### TASK PROMPT
Beginning with the first line below, please restate each line exactly, down to and including the line containing "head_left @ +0".
● ● ●
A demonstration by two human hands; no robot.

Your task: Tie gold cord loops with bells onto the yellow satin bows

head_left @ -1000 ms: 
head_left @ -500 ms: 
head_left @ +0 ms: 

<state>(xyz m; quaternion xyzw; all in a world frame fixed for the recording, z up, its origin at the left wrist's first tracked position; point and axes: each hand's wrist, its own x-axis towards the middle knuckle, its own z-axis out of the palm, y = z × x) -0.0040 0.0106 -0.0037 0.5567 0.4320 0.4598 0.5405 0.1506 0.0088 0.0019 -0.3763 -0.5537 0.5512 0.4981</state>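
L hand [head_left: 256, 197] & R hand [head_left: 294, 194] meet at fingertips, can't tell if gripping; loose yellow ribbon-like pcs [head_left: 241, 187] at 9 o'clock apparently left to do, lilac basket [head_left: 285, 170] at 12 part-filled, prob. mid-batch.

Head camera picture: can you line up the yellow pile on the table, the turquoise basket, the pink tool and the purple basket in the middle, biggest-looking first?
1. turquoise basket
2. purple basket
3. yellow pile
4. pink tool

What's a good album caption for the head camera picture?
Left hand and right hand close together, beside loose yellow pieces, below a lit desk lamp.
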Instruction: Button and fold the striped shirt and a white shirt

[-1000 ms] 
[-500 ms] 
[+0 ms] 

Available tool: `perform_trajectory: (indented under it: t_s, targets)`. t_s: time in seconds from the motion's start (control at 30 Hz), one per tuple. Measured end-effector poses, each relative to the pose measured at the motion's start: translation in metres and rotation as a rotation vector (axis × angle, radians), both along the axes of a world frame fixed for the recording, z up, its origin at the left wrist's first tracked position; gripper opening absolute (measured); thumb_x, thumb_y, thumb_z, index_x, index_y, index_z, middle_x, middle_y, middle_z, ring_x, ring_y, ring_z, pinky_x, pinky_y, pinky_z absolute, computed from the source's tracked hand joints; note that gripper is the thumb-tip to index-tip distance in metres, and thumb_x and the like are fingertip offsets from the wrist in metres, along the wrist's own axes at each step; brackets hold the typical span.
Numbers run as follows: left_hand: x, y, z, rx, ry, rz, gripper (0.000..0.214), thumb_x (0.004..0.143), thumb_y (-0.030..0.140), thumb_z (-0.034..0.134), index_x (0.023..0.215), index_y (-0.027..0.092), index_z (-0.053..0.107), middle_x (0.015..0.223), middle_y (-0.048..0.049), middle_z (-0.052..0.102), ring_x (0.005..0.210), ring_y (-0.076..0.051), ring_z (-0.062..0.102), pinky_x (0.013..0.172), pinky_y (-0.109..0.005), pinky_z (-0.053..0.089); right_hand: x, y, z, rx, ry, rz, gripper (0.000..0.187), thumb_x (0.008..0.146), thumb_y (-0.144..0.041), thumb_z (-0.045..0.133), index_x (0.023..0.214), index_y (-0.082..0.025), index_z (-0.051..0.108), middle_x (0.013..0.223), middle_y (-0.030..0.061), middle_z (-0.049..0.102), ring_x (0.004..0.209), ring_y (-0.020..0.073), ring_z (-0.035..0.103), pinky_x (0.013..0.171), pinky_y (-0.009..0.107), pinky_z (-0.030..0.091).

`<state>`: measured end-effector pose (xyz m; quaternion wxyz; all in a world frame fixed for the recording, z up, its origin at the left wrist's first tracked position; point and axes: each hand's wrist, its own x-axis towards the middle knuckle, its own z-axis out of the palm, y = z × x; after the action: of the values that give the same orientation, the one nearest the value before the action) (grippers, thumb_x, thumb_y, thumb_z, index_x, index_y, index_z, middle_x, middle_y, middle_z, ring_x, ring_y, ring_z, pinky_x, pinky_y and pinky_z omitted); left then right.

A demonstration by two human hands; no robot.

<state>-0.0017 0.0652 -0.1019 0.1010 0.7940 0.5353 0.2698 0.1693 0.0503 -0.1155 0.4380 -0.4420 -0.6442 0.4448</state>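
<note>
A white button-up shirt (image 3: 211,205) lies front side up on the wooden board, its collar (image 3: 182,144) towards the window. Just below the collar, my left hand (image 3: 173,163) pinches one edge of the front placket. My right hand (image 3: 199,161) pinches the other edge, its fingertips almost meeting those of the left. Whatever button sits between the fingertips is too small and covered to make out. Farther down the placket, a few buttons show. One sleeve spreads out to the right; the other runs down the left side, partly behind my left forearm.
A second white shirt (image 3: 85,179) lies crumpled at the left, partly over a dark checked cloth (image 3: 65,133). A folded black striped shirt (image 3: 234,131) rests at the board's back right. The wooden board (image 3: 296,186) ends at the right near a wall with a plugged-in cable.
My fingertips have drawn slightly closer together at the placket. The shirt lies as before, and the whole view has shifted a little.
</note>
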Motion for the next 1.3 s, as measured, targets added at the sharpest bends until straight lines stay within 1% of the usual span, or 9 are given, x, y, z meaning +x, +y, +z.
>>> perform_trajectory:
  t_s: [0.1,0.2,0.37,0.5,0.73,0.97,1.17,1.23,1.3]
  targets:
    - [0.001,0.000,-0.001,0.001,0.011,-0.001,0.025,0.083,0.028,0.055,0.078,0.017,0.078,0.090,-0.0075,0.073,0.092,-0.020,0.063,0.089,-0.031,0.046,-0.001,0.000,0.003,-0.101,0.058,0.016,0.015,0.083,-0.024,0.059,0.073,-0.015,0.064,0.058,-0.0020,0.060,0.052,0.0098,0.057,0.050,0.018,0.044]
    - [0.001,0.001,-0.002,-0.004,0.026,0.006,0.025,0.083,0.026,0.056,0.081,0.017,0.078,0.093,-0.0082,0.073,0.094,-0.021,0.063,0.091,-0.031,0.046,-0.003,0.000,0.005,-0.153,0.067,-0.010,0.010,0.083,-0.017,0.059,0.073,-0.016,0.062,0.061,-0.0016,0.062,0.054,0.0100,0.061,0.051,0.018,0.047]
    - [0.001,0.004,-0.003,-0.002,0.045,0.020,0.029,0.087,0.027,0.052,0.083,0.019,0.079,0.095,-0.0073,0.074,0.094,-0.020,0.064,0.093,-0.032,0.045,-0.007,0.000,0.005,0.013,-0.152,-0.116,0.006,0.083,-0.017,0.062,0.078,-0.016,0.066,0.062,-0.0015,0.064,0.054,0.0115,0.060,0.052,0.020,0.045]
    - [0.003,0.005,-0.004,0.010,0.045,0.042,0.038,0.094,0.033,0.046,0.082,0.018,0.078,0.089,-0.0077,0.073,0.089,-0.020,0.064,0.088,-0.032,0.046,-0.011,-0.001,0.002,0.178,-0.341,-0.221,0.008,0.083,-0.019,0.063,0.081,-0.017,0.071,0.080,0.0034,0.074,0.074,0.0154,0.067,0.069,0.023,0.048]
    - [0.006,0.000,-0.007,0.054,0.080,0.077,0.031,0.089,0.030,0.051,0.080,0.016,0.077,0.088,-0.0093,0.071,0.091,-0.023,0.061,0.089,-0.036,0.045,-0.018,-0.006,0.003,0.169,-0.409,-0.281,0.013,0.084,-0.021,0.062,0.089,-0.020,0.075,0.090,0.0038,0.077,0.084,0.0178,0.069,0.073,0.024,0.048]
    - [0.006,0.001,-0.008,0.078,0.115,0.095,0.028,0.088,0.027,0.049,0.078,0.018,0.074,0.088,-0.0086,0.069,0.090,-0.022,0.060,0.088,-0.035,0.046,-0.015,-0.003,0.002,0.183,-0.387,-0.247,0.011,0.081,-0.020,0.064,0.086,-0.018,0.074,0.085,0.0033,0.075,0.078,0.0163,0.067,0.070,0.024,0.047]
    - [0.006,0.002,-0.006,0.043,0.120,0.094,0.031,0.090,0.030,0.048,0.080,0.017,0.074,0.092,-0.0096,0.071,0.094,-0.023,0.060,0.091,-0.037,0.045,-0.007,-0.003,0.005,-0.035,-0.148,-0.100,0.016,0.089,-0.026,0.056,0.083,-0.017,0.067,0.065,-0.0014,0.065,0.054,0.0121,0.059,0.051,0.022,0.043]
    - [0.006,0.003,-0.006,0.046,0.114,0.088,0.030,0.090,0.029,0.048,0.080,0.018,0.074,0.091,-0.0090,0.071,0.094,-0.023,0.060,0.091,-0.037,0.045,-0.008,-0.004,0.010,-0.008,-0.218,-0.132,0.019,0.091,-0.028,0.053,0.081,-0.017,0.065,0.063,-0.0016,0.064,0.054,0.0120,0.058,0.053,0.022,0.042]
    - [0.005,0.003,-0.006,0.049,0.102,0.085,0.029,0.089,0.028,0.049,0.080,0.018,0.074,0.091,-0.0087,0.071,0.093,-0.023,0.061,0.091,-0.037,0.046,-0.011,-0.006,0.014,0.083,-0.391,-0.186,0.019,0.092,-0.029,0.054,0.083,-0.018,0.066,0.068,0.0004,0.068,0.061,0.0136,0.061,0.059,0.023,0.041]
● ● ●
### PROBLEM SOLUTION
A demonstration by two human hands; no robot.

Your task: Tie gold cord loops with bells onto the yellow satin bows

head_left @ -1000 ms: 
head_left @ -500 ms: 
head_left @ +0 ms: 

The response to the exercise is now complete.